Ser duraderamente cautivado por la memoria de lo perdido podría parecer una rara orientación pero, sin duda, la complejidad del movimiento que el alma interpreta hacia ese punto lejano consigue, mediante su arco, transformar la tristeza en una airosa estética de la tristeza y la pena en una plateada peana del yo.

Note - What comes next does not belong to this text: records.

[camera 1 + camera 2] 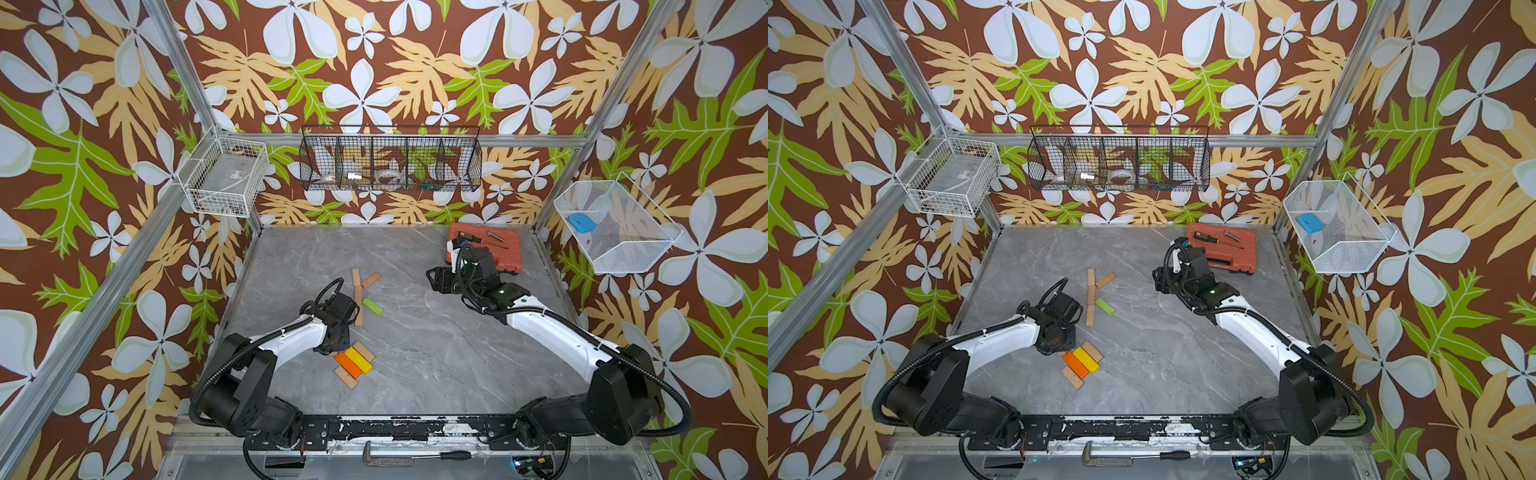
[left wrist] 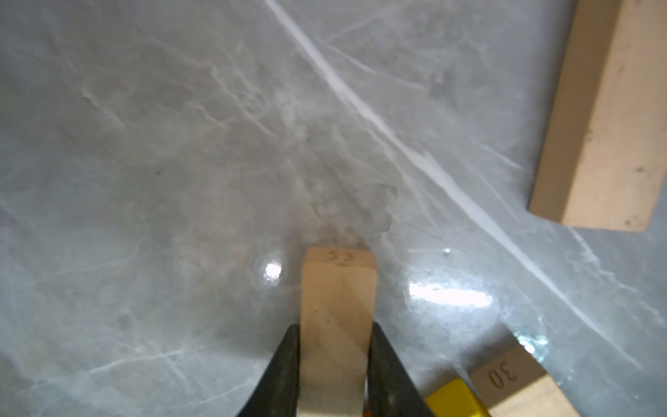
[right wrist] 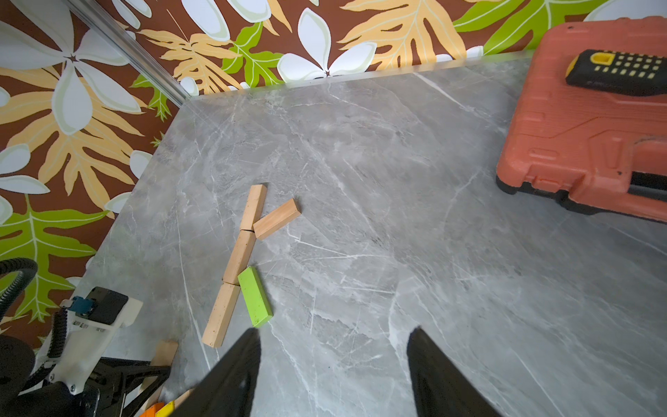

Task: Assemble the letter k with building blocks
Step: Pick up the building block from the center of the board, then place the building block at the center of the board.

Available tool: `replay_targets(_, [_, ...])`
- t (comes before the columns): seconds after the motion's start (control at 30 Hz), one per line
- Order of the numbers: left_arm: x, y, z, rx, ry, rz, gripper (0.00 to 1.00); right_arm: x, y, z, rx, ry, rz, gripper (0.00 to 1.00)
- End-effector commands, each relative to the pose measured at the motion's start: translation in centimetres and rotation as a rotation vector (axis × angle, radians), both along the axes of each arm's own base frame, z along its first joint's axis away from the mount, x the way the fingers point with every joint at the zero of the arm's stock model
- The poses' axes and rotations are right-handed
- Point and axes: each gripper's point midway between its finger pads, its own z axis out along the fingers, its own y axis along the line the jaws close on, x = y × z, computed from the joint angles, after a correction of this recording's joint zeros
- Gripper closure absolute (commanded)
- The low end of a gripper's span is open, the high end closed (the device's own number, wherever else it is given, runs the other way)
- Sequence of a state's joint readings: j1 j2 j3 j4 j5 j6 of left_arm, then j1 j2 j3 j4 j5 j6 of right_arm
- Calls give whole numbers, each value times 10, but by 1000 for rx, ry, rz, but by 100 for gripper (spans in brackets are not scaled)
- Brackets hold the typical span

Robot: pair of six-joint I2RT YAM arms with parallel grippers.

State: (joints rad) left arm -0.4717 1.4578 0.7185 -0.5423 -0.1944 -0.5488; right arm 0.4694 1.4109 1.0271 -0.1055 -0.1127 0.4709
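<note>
A: What is the biggest thing around the green block (image 1: 372, 306)?

B: The grey marble table (image 1: 436, 353) it lies on. Next is the red-orange tool case (image 1: 505, 255), well apart from the green block, in the far right corner.

A: And the arms?

B: The right gripper (image 3: 334, 332) hangs between the green block and the case, jaws parted with nothing in them. The left gripper (image 2: 334, 328) is near the green block, on the side towards the robot's base. It is clamped on a plain wooden piece, the held block (image 2: 339, 289), which sticks out past the fingers.

A: The letter itself?

B: Three plain pieces lie end to end as a stem (image 3: 240, 256). The green block touches it with one end and slants away. Farther up the stem, an angled block (image 3: 277, 218) touches it too, slanting the other way.

A: Any spares?

B: A cluster lies past the left gripper from the green block. The orange block (image 1: 348, 365) and yellow block (image 1: 359, 359) lie side by side, touching, with a plain spare (image 1: 364, 350) just beside the yellow one.
</note>
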Motion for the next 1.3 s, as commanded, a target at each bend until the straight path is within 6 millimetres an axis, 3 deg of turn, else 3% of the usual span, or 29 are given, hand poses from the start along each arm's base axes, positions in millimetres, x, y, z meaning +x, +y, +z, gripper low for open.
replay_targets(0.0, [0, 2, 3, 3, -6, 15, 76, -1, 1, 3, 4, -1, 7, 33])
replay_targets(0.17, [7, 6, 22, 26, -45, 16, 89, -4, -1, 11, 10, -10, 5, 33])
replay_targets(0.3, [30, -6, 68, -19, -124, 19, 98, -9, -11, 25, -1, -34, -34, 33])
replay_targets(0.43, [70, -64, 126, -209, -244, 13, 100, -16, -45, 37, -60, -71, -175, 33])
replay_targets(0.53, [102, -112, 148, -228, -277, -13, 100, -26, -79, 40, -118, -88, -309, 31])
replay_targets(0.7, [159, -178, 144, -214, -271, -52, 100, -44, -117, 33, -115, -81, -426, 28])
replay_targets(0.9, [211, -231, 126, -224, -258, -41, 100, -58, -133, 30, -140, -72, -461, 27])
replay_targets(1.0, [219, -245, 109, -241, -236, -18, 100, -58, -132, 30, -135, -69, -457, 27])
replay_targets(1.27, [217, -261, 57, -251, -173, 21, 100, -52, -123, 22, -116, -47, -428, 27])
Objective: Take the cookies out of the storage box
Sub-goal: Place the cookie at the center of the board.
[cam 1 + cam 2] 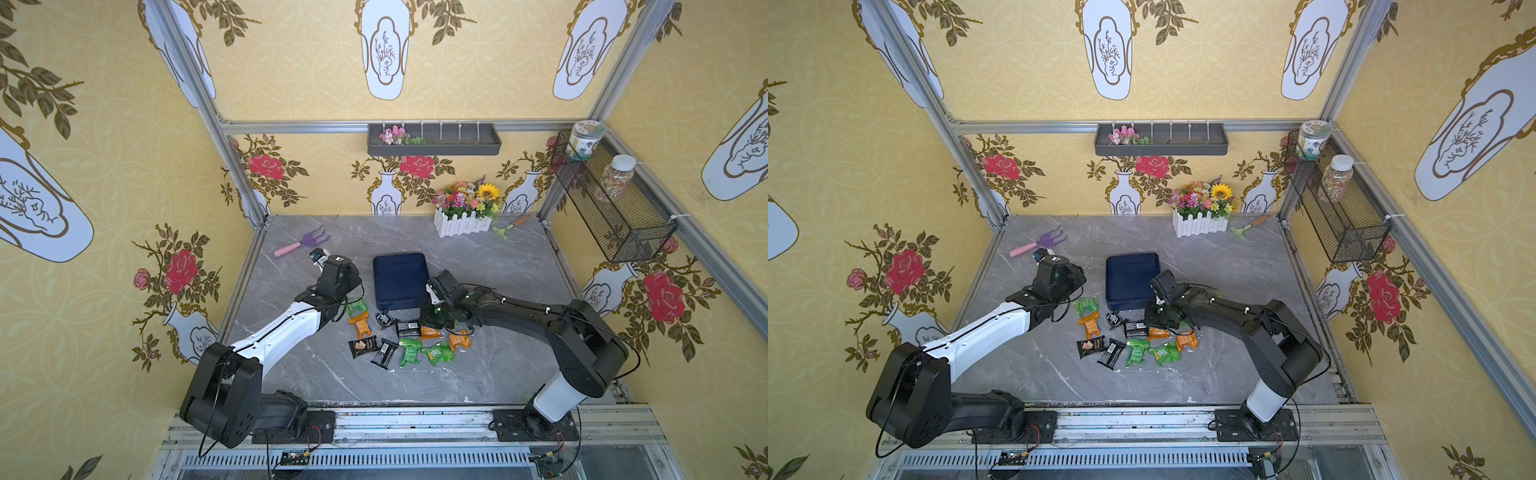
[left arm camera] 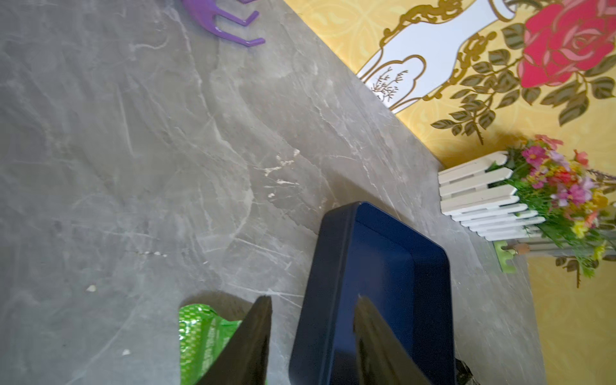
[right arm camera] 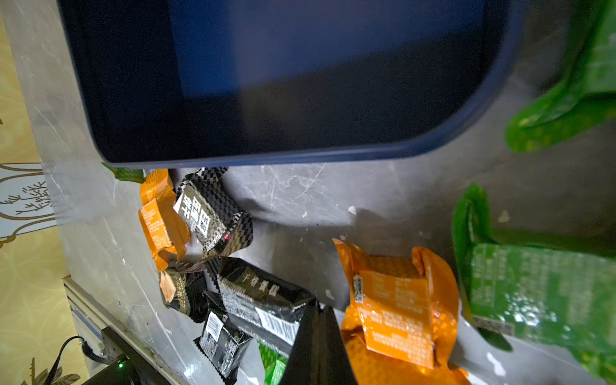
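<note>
Right wrist view: the right gripper (image 3: pixel 319 311), its black fingers pressed together on nothing, hangs among the cookies (image 3: pixel 396 300), small crinkly sealed packets in orange, black and green, which lie on the grey marbled table (image 3: pixel 300 193).
Cookies: in both top views they are scattered just below the centre of the frame (image 1: pixel 409 351), all those I can see on the table, between the two arms.
Left gripper: in the left wrist view the left gripper (image 2: pixel 313 300) is released, its two black fingers (image 2: pixel 253 340) apart. A wall of the box shows in the gap between them and a green packet (image 2: pixel 203 333) lies beside one finger. I cannot tell whether a finger touches the wall.
Storage box: the storage box (image 1: pixel 400 274), a shallow dark navy rectangular tray with rounded corners, sits at the centre of the frame just behind the packets, with a black packet (image 1: pixel 384 319) just beside its near left corner.
Back of table: a purple toy rake with a pink handle (image 1: pixel 301 243) lies left of centre. A white picket planter of artificial flowers (image 1: pixel 463 222) stands right of centre against the wall, a green hand rake (image 1: pixel 509 227) beside it.
Walls: a long grey tray (image 1: pixel 434 143) hangs at upper centre. A black wire mesh basket (image 1: pixel 615 199) at the upper right holds two jars with pale lids (image 1: pixel 584 139).
</note>
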Robot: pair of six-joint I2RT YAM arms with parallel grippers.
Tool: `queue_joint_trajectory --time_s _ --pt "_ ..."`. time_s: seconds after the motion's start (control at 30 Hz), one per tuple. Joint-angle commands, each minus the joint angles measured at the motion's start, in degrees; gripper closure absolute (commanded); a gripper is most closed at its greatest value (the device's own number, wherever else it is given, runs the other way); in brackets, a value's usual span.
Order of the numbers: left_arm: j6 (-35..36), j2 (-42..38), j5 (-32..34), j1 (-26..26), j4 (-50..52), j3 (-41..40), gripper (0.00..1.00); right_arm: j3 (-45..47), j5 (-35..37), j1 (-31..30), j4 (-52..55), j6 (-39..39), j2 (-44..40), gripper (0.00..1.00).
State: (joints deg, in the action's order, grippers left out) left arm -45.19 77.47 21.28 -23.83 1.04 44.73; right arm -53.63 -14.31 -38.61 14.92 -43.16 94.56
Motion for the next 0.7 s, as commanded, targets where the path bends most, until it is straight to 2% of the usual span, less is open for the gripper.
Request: queue_joint_trajectory --time_s 0.0,0.1,0.2,0.33,0.5,0.6,0.67 --pt "-1.6 -0.7 -0.5 0.6 -2.5 -1.3 0.55 -0.4 2.4 -0.1 -0.3 1.3 0.2 0.91" --pt "-2.3 -1.6 0.0 1.3 -3.1 -2.6 0.55 -1.5 4.2 -0.5 1.7 1.9 -0.4 0.76" --pt "-2.9 -2.7 0.8 1.8 -4.5 -4.3 0.55 -2.2 4.8 -0.5 3.2 2.7 -1.2 0.68" --pt "-3.2 -4.2 2.4 2.2 -5.4 -5.3 0.54 -1.9 6.3 -0.5 4.2 3.2 -4.1 0.62" --pt "-1.9 -8.2 6.7 2.7 -8.4 -7.6 0.53 0.3 11.9 0.7 4.2 5.2 -13.9 0.50" --pt "2.6 -11.1 11.9 2.9 -12.9 -9.7 0.45 1.5 17.6 4.2 5.0 8.2 -21.4 0.36" --pt "8.6 -12.9 15.3 3.0 -18.7 -11.7 0.36 3.2 22.6 8.9 3.7 10.9 -26.3 0.27"
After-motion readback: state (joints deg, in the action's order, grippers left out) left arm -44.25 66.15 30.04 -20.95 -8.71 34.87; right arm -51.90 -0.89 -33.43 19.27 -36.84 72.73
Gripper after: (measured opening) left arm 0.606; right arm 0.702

El ser melancólico se ama del modo perverso que dicta el narcisismo pero con la diferencia de que lejos de procurar alguna exultación del yo logra su efecto, precisamente, en su precisa declinación. Se trata en fin de una conquista de sí mismo en la sede de la decadencia siendo entonces la decadencia no una penosa degradación sino un elegante punto de vista. El narcisismo a secas es obsceno pero el narcisismo bañado en melancolía puede ser brillante. Todo lo melancólico se parece, en general, a una lámina de agua levemente turbia sobre una superficie pulimentada e impermeable. No hay incursión alguna del sentimiento propio en los poros de otro cuerpo sino que la emoción resbala sobre el objeto y el sujeto de mí tal como si nos bañara una delicada pócima que, obviamente, será venenosísima y en su peligro contiene el obsequio de máximo valor. El juego, en fin, con la muerte y sus distintas versiones ocupa el centro del caldo melancólico. No se trata nunca de la muerte concreta, sólida ni ordinaria sino por el contrario del barniz mortal entra fulgurante e inaprensible. O bien, se trata, en niveles de mayor riesgo, de la muerte tibia y destilada extraída de una cuidadosa reelaboración del charol letal, del alquitrán fúnebre o del final falso y travestido en un principio creador, una vacuna que envenena para no morir nunca de aquello, un vicio que nos hace incomparablemente mucho más santos que cualquier conjura de la virtud.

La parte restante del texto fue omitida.